Neuf des dix romans de fiction au format de poche les plus vendus cette semaine au Royaume-Uni partagent un point commun singulier : une femme y est assassinée. Ces œuvres, sur la liste des bestsellers du Sunday Times, incluent « Le Secret Des Secrets », « Le Divorce », « Les Noms », « L’Ami De La Famille », « La Veuve », « La Fortune Impossible », « L’Homme Marqué », « La Femme De Mon Mari » et « Le Traître Boleyn ». Bien que les genres varient de la fiction historique au roman noir domestique et aux procédures policières, chaque récit se concentre sur la mort d’au moins un personnage féminin. Seul « L’Épistolier », un ouvrage sur l’art des lettres, échappe à cette règle. L’auteure Wendy Jones a mis en évidence cette concentration sur le réseau social Instagram. Elle s’interroge sur le fait que quatre-vingt-quatre pour cent des livres achetés et lus par les Britanniques cette semaine impliquent le meurtre d’une femme à des fins de divertissement. Cette popularité des fictions axées sur le féminicide reste toutefois un phénomène littéraire ancien. Depuis le suspense gothique de Daphne du Maurier jusqu’aux thrillers psychologiques de Gillian Flynn, la femme assassinée constitue un ressort dramatique classique. Publié en 2012, le roman « La Fille Disparue » de Gillian Flynn a aidé à propulser ce type de récit vers un succès commercial massif. Les éditeurs ont alors cherché le prochain grand thriller féminin tout au long de la décennie qui a suivi.

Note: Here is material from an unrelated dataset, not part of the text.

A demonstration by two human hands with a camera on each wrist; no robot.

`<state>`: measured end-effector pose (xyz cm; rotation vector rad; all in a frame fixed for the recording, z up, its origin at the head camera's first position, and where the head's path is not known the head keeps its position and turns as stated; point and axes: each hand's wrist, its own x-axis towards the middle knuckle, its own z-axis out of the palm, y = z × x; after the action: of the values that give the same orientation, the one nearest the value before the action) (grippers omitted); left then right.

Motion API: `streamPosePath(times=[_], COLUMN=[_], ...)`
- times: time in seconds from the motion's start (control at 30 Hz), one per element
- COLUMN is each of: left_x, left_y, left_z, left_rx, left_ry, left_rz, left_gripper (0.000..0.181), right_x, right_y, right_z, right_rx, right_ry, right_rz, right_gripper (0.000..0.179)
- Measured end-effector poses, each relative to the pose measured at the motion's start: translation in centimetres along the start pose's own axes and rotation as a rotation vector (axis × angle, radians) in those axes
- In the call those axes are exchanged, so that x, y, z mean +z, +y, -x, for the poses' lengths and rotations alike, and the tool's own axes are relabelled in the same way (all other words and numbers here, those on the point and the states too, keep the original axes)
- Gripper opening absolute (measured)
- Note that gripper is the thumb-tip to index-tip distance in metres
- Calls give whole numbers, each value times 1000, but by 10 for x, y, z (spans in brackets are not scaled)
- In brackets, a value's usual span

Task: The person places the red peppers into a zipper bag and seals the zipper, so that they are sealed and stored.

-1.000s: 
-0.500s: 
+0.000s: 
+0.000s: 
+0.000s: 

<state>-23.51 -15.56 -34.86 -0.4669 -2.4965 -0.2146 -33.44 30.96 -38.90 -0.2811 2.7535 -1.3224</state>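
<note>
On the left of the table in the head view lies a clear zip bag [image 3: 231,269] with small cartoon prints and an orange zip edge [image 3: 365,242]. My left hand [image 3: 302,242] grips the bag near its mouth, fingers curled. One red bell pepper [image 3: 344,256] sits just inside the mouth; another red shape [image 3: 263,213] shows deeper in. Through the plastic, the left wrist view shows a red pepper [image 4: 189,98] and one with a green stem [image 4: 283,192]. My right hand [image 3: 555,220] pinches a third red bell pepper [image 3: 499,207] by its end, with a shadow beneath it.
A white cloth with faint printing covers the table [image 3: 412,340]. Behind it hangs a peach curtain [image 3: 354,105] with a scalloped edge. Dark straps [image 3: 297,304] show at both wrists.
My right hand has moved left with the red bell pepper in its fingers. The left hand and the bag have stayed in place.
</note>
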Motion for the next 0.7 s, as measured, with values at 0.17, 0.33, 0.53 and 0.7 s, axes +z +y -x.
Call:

Mais pour quelle raison la fiction commerciale revient-elle continuellement à cette même histoire ? Les critiques soutiennent que la victimisation répétée des femmes risque de normaliser la violence à leur encontre. Le paradoxe de ce genre littéraire réside toutefois dans le fait que les lectrices en sont les plus grandes consommatrices. Certains experts estiment que cet attrait constitue un moyen d’assimiler les peurs du monde réel. L’écrivaine de romans policiers Mel McGrath a écrit que le genre a évolué depuis l’époque des auteurs masculins comme Raymond Chandler et Mickey Spillane. Ces derniers tuaient des femmes principalement pour permettre aux hommes en charge de l’enquête de devenir des héros. Elle affirme que la lecture de romans policiers écrits par des femmes demeure un acte profondément féministe. De son côté, la critique et romancière Laura Wilson a expliqué que le roman noir domestique connaît une grande popularité actuelle car il reflète des craintes très réelles.
La romancière Denise Mina attribue cet appétit aux vendeurs de journaux de la ville de Londres au dix-huitième siècle. Ces marchands avaient découvert que les crimes inventés stimulaient les ventes à condition que la victime corresponde à un profil particulier. Elle précise que le stéréotype de la femme morte, en particulier celui d’une jeune femme blanche, jolie et vertueuse, fait vendre des histoires depuis des siècles. Les faux récits mettaient presque toujours en scène ce type de victime. Denise Mina refuse néanmoins d’interpréter cet engouement comme une tendance sinistre. Elle pense que les lecteurs choisissent ces thèmes non pas par désir de nuire à ces personnages, mais plutôt par volonté de les sauver. La dynamique narrative fonctionne uniquement si le lecteur se soucie profondément de la tragédie. Néanmoins, la défense de ce genre littéraire ne fait pas l’unanimité. Le prix Staunch, créé par l’écrivaine Bridget Lawless, a pour objectif de récompenser des thrillers sans femmes battues, harcelées, exploitées sexuellement, violées ou assassinées. Cette initiative a toutefois suscité la colère de nombreux auteurs spécialisés dans ce domaine.